(Exercise instructions) The data below holds a line containing "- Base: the" and a line containing "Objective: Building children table"; please quote exactly those two lines and every line between them, and nothing else.
##### Given records
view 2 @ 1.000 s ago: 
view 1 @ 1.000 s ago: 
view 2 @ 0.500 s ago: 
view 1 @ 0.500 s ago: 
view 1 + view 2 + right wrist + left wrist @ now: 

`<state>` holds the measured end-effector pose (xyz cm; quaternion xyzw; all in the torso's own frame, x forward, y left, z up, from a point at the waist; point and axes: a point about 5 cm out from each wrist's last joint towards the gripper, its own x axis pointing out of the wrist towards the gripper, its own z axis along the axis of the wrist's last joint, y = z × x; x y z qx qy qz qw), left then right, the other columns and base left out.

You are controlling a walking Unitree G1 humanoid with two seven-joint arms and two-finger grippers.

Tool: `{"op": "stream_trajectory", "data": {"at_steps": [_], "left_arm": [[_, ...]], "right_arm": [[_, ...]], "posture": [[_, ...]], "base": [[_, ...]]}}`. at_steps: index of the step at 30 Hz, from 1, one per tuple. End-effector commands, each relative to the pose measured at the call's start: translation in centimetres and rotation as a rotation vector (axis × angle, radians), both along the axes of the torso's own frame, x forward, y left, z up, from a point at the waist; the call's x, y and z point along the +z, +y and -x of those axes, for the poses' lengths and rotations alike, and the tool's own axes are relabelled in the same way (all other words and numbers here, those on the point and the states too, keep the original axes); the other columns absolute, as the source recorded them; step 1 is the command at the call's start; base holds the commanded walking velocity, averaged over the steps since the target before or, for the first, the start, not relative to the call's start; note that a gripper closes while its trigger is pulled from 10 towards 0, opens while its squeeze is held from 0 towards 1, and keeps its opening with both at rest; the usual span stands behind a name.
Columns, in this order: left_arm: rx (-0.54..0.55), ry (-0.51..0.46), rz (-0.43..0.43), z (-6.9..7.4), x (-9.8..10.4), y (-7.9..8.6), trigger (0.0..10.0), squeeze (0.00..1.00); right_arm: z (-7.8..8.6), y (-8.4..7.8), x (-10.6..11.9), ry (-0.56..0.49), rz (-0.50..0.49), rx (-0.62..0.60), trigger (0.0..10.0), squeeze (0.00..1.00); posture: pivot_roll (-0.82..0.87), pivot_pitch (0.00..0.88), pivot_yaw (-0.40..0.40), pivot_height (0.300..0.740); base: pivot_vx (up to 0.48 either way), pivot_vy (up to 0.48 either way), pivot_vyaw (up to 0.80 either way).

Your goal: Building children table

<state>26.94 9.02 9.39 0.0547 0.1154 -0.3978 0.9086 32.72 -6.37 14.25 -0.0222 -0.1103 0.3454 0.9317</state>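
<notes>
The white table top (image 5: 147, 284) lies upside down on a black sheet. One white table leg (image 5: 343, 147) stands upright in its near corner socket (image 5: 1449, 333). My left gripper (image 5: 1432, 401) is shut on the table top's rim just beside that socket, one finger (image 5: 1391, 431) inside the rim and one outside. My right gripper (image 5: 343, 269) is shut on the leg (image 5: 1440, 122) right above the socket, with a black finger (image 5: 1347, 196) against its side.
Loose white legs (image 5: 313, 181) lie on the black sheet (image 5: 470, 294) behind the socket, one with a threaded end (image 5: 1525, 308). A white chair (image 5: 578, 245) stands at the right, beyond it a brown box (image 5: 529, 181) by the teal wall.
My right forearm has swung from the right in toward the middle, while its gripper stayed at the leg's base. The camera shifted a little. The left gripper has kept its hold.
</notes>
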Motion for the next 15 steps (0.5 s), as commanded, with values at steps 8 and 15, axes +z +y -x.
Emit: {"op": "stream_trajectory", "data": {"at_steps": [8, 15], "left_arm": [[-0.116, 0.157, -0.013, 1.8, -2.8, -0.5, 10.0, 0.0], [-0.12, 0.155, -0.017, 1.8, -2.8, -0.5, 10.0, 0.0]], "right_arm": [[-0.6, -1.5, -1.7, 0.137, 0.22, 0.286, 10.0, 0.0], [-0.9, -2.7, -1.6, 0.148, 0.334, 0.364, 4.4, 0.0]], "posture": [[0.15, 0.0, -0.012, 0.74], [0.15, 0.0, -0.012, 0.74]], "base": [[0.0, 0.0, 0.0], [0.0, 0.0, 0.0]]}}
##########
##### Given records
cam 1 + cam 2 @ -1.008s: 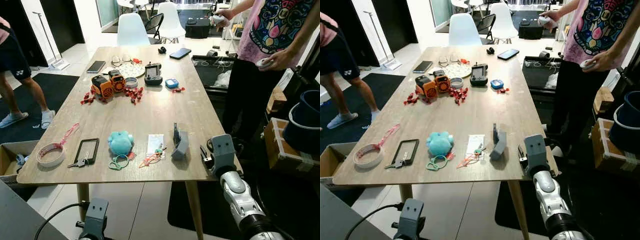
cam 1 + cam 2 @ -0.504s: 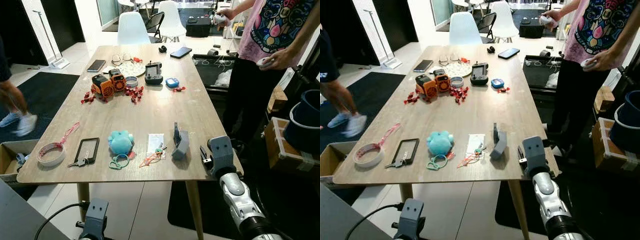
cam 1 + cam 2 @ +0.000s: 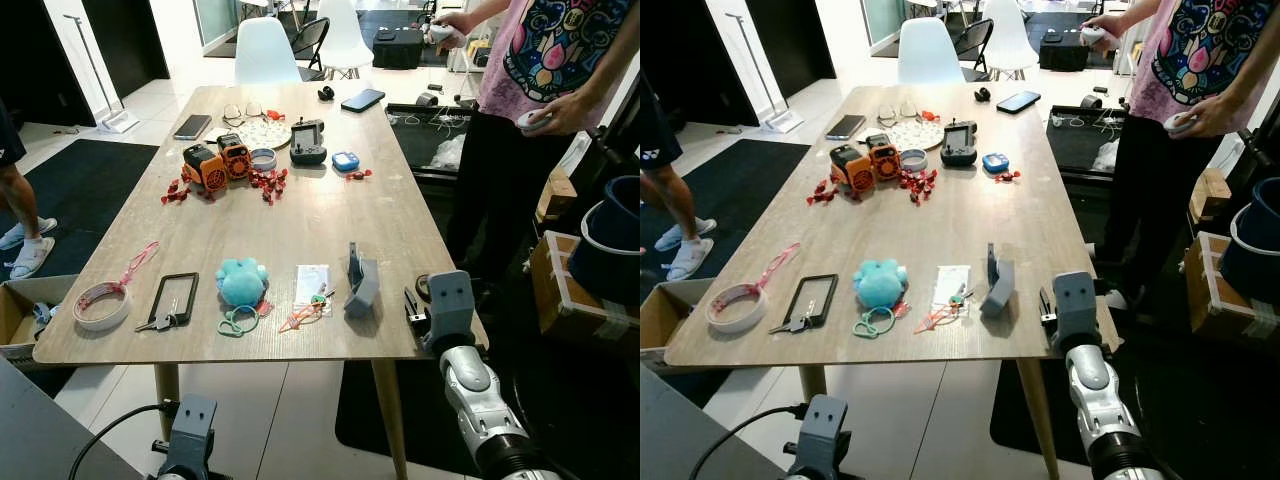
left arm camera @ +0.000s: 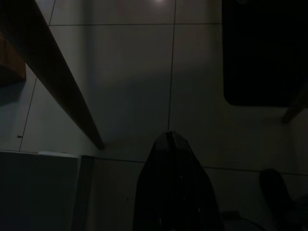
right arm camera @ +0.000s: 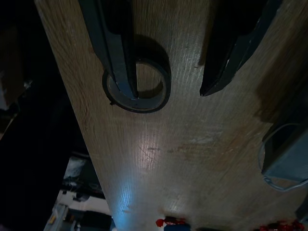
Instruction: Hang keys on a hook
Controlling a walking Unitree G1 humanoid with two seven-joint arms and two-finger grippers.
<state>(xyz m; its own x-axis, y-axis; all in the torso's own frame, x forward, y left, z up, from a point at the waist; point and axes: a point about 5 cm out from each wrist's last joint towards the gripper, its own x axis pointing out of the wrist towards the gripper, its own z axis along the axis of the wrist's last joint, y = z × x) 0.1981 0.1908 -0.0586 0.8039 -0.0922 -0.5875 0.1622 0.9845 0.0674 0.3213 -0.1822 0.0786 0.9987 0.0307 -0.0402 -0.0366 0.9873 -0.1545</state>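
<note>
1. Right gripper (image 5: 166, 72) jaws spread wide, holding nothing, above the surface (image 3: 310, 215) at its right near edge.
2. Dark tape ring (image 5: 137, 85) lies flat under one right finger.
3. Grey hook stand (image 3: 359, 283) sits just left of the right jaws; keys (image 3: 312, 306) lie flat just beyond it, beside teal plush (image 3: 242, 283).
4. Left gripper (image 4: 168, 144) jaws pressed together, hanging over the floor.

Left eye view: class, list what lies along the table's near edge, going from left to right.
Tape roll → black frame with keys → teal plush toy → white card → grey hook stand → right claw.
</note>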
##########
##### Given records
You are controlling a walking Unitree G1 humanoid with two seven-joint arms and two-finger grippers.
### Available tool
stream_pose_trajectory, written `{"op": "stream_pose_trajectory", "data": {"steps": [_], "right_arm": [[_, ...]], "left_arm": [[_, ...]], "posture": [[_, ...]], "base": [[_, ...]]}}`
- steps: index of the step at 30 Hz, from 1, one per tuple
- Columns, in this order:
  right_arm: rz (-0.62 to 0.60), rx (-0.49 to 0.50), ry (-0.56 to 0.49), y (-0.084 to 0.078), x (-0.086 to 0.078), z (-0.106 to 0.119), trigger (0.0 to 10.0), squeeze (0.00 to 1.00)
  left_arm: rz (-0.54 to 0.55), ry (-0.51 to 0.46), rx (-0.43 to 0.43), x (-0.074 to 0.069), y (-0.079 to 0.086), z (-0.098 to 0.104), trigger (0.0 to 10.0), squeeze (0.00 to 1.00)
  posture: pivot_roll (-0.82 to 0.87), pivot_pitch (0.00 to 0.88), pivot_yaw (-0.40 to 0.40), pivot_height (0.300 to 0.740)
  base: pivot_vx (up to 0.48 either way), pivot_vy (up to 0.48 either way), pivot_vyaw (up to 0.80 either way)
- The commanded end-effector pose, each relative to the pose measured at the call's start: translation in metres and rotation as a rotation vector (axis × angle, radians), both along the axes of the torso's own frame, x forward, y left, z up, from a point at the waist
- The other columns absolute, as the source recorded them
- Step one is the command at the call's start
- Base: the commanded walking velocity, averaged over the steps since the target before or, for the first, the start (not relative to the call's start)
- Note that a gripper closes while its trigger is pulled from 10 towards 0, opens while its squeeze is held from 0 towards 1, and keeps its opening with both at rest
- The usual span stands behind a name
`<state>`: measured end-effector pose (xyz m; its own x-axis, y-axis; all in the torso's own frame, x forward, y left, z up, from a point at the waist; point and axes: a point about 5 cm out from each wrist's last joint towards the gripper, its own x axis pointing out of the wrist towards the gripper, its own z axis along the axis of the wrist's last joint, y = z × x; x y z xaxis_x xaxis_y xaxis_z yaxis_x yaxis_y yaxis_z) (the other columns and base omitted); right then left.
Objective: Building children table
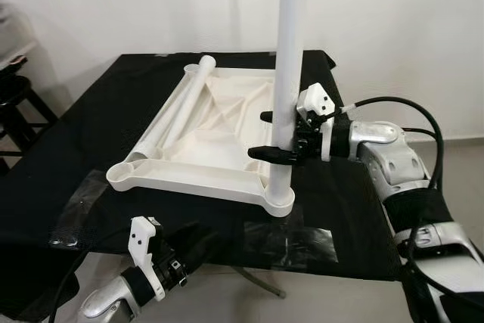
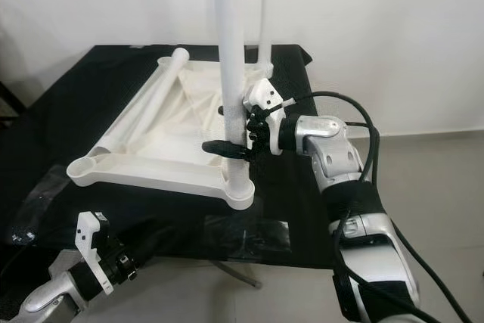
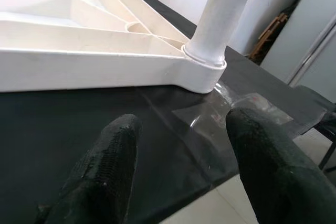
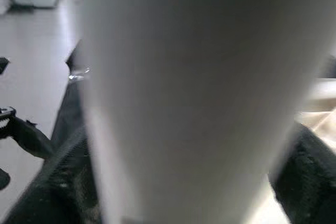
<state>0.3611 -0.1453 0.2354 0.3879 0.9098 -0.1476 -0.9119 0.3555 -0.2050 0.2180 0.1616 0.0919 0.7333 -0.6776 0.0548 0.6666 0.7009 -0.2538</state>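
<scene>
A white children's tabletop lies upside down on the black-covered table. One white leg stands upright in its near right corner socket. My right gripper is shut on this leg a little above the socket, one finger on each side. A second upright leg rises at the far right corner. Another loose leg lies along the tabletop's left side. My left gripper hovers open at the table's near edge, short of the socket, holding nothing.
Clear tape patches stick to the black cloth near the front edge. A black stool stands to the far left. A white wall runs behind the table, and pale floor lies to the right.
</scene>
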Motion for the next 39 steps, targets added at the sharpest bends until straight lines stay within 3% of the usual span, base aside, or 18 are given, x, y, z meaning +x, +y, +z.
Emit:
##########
(The answer)
- Base: the commanded walking velocity, averaged over the steps since the target before or, for the first, the start (not relative to the call's start)
- Note that a gripper closes while its trigger is pulled from 10 towards 0, opens while its squeeze is held from 0 towards 1, and keeps its opening with both at rest
- The usual span stands behind a name
`<state>`: measured end-effector pose (xyz m; its own x-axis, y-axis; all in the torso's own frame, x forward, y left, z up, from a point at the waist; point and axes: a point about 5 cm out from each wrist's last joint towards the gripper, its own x axis pointing out of the wrist towards the gripper, its own z axis along the axis of the wrist's last joint, y = z × x; x y z xaxis_x xaxis_y xaxis_z yaxis_x yaxis_y yaxis_z) (the other columns and base omitted); right then left.
Objective: Building children table

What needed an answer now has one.